EXTRACTED MATERIAL START

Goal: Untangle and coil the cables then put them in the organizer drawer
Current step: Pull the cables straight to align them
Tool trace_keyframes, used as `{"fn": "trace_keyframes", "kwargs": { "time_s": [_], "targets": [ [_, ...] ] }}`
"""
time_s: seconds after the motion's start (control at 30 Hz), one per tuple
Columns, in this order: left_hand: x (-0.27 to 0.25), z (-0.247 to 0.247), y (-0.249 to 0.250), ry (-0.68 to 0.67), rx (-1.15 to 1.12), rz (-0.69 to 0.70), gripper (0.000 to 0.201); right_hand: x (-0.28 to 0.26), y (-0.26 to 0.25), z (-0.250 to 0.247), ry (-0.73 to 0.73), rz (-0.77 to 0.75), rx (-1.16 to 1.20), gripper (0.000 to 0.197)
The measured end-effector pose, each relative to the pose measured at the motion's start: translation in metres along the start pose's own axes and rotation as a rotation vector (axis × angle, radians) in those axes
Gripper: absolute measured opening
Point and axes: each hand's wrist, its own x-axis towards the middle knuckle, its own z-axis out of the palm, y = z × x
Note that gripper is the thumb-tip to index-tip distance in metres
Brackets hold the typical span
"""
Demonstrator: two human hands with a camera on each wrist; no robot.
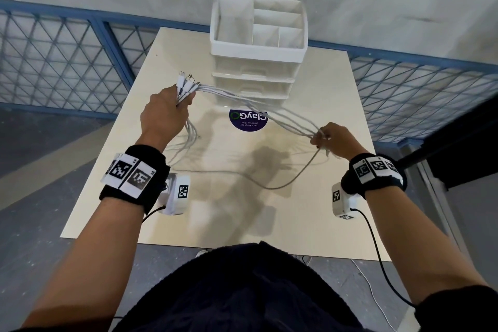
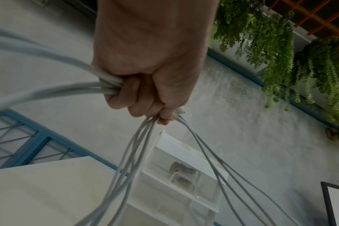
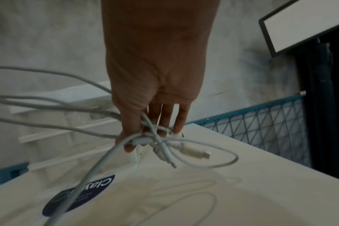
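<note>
Left grip [image 1: 167,108] clenched round the white cables [image 1: 242,101] just behind their plugs (plugs aimed away, toward the organizer [image 1: 257,43]); right grip [image 1: 332,137] pinching their tangled ends. Strands strung left to right above the pale tabletop [image 1: 310,210]. Beyond, blue mesh fencing [image 1: 62,54] and grey wall.

Smooth white plastic-sheathed cables [image 1: 242,101]
</note>
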Motion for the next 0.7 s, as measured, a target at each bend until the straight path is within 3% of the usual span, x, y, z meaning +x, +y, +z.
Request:
{"fn": "trace_keyframes", "kwargs": {
  "time_s": [0.13,0.3,0.43,0.53,0.6,0.7],
  "targets": [
    [0.000,-0.002,0.004,0.030,0.032,0.043,0.035,-0.003,0.013,0.015,-0.047,0.036,-0.150,0.030],
    [-0.002,0.002,0.014,0.025,0.029,0.043,0.036,-0.008,0.019,0.035,0.055,0.089,-0.011,0.041],
    [0.004,0.000,0.010,0.065,-0.031,0.082,0.039,-0.009,0.028,0.041,0.134,0.031,0.239,0.025],
    [0.009,-0.010,0.012,0.142,-0.094,0.092,0.042,-0.012,0.047,0.046,0.162,0.105,0.301,0.021],
    [0.014,-0.016,0.014,0.132,-0.078,0.110,0.042,-0.016,0.057,0.050,0.111,0.133,0.268,0.012],
    [0.013,-0.014,0.024,0.052,-0.006,0.175,0.035,-0.018,0.057,0.059,-0.029,0.165,0.205,0.015]
  ]
}}
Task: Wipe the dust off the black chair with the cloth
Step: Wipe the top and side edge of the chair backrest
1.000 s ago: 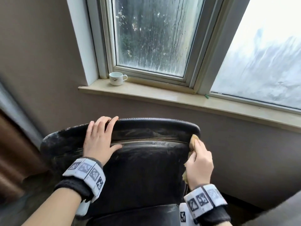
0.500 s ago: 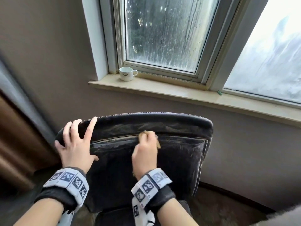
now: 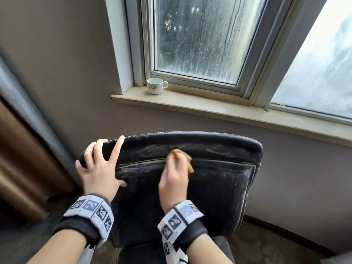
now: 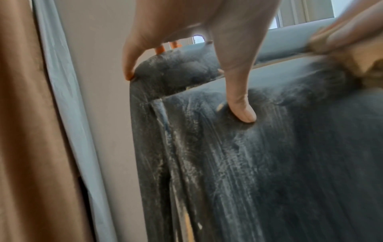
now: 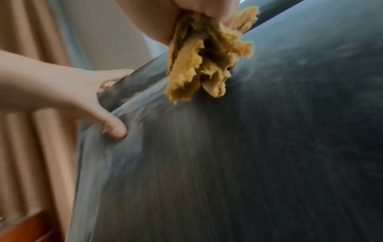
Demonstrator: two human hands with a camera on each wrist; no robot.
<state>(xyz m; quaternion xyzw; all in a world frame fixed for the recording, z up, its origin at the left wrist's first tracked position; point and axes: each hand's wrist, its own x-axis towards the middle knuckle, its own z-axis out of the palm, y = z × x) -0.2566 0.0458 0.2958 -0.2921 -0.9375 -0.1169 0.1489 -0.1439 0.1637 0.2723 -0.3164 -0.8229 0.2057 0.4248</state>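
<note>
A black chair [image 3: 219, 183] stands below the window, its backrest [image 4: 269, 163] streaked with pale dust [image 5: 269, 147]. My left hand [image 3: 99, 168] grips the backrest's top left corner, fingers over the top edge and thumb [image 4: 242, 113] pressed into the front. My right hand [image 3: 174, 178] holds a bunched yellow cloth [image 5: 207, 65] and presses it against the upper middle of the backrest, near the seam; only a bit of the cloth [image 3: 187, 161] shows past the fingers in the head view.
A white cup [image 3: 155, 85] stands on the windowsill [image 3: 228, 113] behind the chair. A brown curtain [image 3: 21, 168] hangs at the left, close to the chair's side [image 4: 24, 131]. A grey wall lies behind the backrest.
My right hand has swept the cloth from the backrest's right edge to its upper middle. My left hand has shifted left to the top corner.
</note>
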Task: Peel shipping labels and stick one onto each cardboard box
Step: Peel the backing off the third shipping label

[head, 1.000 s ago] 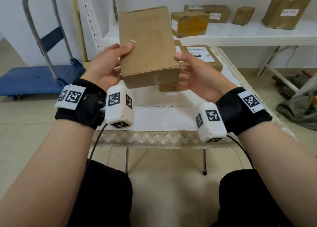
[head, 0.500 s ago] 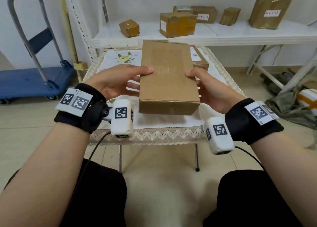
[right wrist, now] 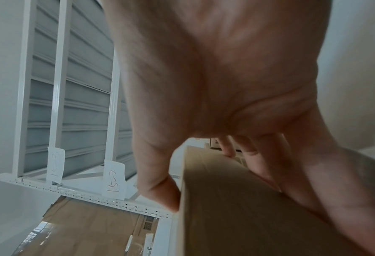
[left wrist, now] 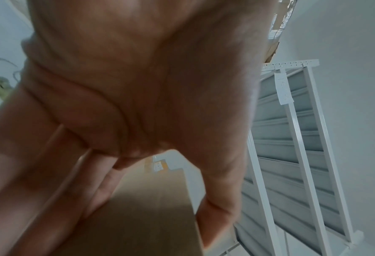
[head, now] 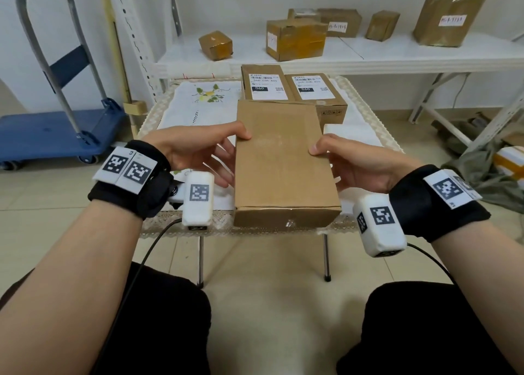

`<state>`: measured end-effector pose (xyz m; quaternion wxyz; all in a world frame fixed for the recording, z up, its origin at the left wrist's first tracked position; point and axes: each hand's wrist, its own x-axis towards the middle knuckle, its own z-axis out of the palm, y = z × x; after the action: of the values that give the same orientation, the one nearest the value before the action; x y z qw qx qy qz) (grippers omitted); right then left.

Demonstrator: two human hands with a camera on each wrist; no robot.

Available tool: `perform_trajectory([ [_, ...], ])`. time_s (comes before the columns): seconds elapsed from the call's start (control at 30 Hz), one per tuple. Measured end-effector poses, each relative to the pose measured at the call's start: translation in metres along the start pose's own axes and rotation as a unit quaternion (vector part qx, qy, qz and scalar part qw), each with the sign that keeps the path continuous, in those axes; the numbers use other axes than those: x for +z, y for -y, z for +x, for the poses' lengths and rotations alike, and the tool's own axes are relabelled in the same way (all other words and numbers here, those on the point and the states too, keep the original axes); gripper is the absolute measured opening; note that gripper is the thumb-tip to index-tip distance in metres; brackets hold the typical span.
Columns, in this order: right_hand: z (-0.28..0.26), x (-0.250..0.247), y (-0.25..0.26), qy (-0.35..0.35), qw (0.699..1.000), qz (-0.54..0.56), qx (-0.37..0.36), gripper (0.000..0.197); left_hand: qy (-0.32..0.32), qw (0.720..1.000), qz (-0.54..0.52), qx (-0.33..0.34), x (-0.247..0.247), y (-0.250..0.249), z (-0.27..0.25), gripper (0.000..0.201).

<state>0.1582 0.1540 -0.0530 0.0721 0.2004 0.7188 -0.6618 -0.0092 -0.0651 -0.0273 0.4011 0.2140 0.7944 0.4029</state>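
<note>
While the white-clothed, lace-edged desk (head: 181,111) fills the middle of the frame, the plain brown unlabelled cardboard box (head: 280,162) sits at its near edge in the centre, clasped by the left hand (head: 198,150) and right hand (head: 357,164), thumbs on top and fingers curled down its sides. Two labelled brown boxes (head: 292,86) stand just behind it. I judge the box is being positioned for labelling; next calls for freeing a hand to peel a label, perhaps from the white stack (head: 346,132) right of centre.

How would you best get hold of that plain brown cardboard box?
By its two long sides, one hand from each side: left hand and right hand grip the plain brown cardboard box so, thumbs on top, leaving its flat top free.
</note>
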Motion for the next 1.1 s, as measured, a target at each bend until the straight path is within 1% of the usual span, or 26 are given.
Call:
perform_trajectory([
  [0.03, 0.000, 0.000, -0.001, -0.001, 1.000, 0.000, 0.012, 0.022, 0.004, 1.000, 0.007, -0.007, 0.001, 0.000, 0.000, 0.040],
  [0.13, -0.002, 0.003, 0.000, 0.007, 0.999, -0.004, 0.046, 0.024, 0.018, 0.999, 0.026, -0.034, 0.003, 0.001, 0.000, 0.046],
  [0.2, -0.001, 0.004, 0.001, -0.001, 0.999, -0.010, 0.051, 0.024, 0.018, 0.998, 0.033, -0.045, 0.004, 0.001, 0.001, 0.050],
  [0.3, 0.004, 0.006, 0.004, -0.027, 0.999, -0.001, 0.032, 0.025, -0.002, 0.999, 0.031, -0.040, 0.004, 0.001, 0.005, 0.051],
  [0.47, 0.016, 0.008, 0.008, -0.078, 0.997, -0.003, -0.005, 0.035, -0.063, 0.998, 0.012, -0.008, 0.004, -0.001, 0.013, 0.050],
  [0.57, 0.021, 0.010, 0.010, -0.119, 0.993, 0.024, -0.016, 0.028, -0.090, 0.996, -0.013, 0.009, 0.002, -0.001, 0.018, 0.057],
  [0.63, 0.024, 0.011, 0.011, -0.136, 0.990, 0.035, -0.019, 0.023, -0.098, 0.995, -0.018, 0.017, 0.002, -0.001, 0.020, 0.058],
  [0.77, 0.027, 0.013, 0.011, -0.126, 0.991, 0.034, -0.008, 0.019, -0.090, 0.996, 0.000, 0.022, 0.006, 0.000, 0.022, 0.047],
  [0.9, 0.028, 0.013, 0.006, -0.106, 0.994, 0.013, 0.003, 0.020, -0.083, 0.996, 0.032, -0.001, 0.008, 0.003, 0.022, 0.042],
  [1.03, 0.025, 0.012, 0.004, -0.104, 0.994, 0.014, -0.004, 0.016, -0.107, 0.991, 0.075, -0.023, 0.009, 0.005, 0.024, 0.043],
  [1.1, 0.023, 0.008, 0.004, -0.106, 0.994, 0.018, -0.009, 0.024, -0.126, 0.989, 0.078, -0.024, 0.006, 0.003, 0.026, 0.045],
])
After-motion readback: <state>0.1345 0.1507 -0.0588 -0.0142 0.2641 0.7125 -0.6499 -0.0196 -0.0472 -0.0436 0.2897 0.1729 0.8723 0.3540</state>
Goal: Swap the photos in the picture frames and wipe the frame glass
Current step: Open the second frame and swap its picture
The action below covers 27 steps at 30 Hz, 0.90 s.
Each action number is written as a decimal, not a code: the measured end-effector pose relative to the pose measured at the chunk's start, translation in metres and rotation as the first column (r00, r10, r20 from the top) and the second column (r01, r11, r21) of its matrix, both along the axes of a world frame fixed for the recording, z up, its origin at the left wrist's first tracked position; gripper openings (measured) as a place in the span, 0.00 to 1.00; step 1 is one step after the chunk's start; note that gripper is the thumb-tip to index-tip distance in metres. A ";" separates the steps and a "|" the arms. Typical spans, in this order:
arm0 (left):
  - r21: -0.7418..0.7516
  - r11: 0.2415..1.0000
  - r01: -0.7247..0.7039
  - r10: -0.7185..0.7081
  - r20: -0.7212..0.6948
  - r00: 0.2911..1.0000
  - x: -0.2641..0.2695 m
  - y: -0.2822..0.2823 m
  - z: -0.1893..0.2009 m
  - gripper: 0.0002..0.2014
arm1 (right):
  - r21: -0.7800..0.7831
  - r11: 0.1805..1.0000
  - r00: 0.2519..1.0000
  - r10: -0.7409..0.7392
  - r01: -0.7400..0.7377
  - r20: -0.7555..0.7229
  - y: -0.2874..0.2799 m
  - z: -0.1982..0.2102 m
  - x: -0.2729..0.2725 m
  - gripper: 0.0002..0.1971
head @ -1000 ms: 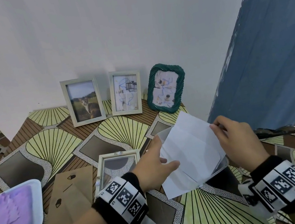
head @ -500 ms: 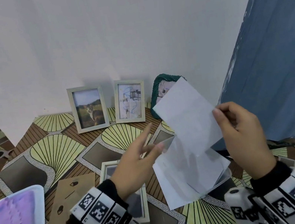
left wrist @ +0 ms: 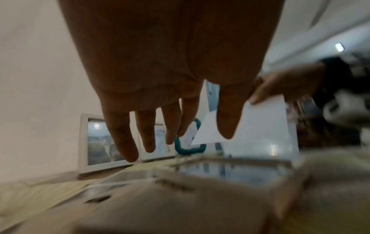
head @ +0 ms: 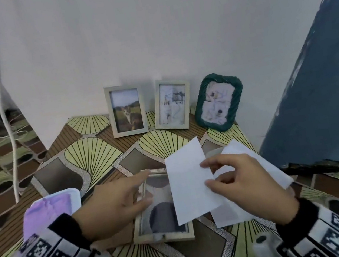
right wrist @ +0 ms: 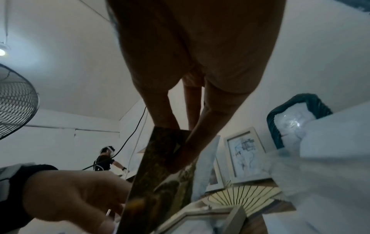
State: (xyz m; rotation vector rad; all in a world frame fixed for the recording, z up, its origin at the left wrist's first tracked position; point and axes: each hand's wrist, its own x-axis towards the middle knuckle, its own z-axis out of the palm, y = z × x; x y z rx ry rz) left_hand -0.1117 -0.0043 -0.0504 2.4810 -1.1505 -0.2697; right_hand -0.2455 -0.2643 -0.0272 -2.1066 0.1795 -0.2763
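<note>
White-backed photo (head: 190, 183) pinched by right hand (head: 246, 185), left hand (head: 112, 205) fingers straight

The table (head: 93, 161) with a green fan and brown pattern is carrying three frames at the back, standing against the wall: a cat photo frame (head: 126, 110), a pale sketch frame (head: 171, 105) and a green woven frame (head: 219, 102). An open frame (head: 166, 236) is lying flat near the front, a white tray (head: 74, 197) with a purple cloth (head: 46, 213) is sitting at the left, and white sheets (head: 267, 170) are lying at the right
</note>
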 end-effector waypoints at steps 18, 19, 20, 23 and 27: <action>0.474 0.880 0.013 -0.072 0.106 0.992 -0.032 0.030 -0.034 0.40 | -0.354 0.935 0.989 -0.022 -0.031 -0.143 0.039 -0.014 0.033 0.21; 0.466 0.885 0.012 -0.062 0.092 0.994 -0.033 0.030 -0.034 0.40 | -0.361 0.932 0.989 -0.021 -0.034 -0.147 0.040 -0.016 0.034 0.21; 0.456 0.890 0.010 -0.052 0.081 0.995 -0.034 0.030 -0.034 0.40 | -0.371 0.928 0.988 -0.019 -0.040 -0.156 0.042 -0.017 0.035 0.21; 0.429 0.903 0.011 -0.046 0.072 0.996 -0.033 0.030 -0.034 0.41 | -0.406 0.907 0.972 0.017 -0.115 -0.236 0.048 -0.025 0.039 0.23; 0.381 0.924 0.013 -0.038 0.060 0.997 -0.031 0.030 -0.035 0.42 | -0.477 0.841 0.927 0.071 -0.253 -0.367 0.054 -0.034 0.040 0.27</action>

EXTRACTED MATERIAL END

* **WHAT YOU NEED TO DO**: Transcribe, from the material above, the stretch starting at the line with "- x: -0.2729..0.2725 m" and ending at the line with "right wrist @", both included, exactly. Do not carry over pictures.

* **COMPLETED EXERCISE**:
  - x: -0.2729..0.2725 m
  - gripper: 0.0002..0.1971
head @ -1000 ms: 
head @ -500 ms: 
left wrist @ +0 ms: 
head @ +0 ms: 
right wrist @ +0 ms: 

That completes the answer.